» **Exercise instructions**: Exactly the lines from the one holding "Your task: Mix" to the end of the listing, both ends included, make up the expected answer.

» **The data**:
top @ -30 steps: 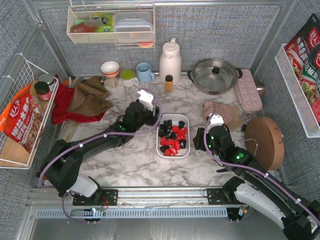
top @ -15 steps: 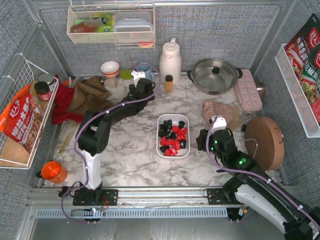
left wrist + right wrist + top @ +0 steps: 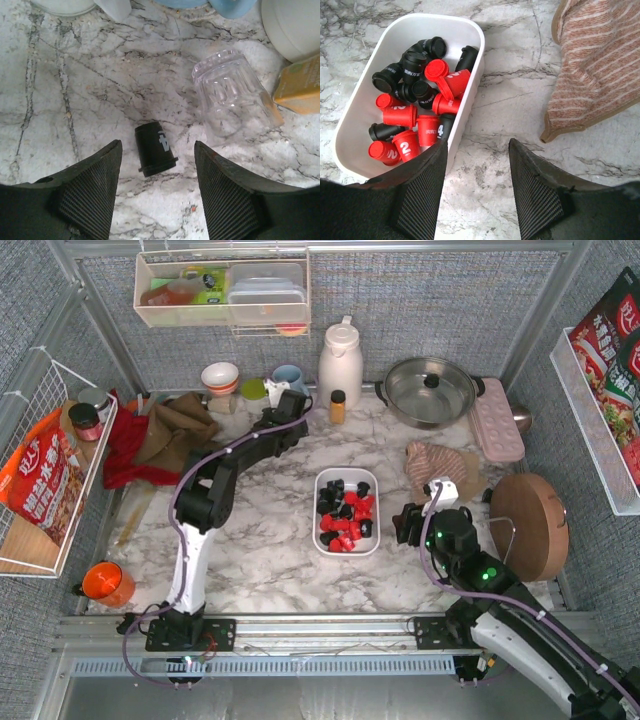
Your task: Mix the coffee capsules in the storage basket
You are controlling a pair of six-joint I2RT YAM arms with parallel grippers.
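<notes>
One stray black capsule point(image 3: 155, 151) to fetch: lies on its side on the marble table point(image 3: 75, 75), at the back, well apart from the storage basket point(image 3: 321, 540). Long axis across the closing line. Straddled by the left gripper point(image 3: 157, 146), open, not touching, narrower than a second ago, and reached far back from beside the basket. Right gripper point(image 3: 477, 145) open, empty, just beside the basket rim; other coffee capsules point(image 3: 427, 95) inside.

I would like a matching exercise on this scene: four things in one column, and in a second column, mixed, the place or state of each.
1 lone black capsule
2 tumbler
3 storage basket
4 cloth

A holds red and black capsules
B lies between the left fingers
C transparent, empty
D striped, right of the basket

Pairs: 1-B, 2-C, 3-A, 4-D
</notes>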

» **Answer space**:
Your task: Mix the coffee capsules in the storage basket
You are controlling a pair of six-joint I2RT YAM arms with parallel grippers.
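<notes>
One stray black capsule point(image 3: 155, 151) to fetch: lies on its side on the marble table point(image 3: 75, 75), at the back, well apart from the storage basket point(image 3: 321, 540). Long axis across the closing line. Straddled by the left gripper point(image 3: 157, 146), open, not touching, narrower than a second ago, and reached far back from beside the basket. Right gripper point(image 3: 477, 145) open, empty, just beside the basket rim; other coffee capsules point(image 3: 427, 95) inside.

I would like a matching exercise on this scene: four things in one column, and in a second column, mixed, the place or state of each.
1 lone black capsule
2 tumbler
3 storage basket
4 cloth

A holds red and black capsules
B lies between the left fingers
C transparent, empty
D striped, right of the basket

Pairs: 1-B, 2-C, 3-A, 4-D
</notes>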

There is no additional output for this exercise.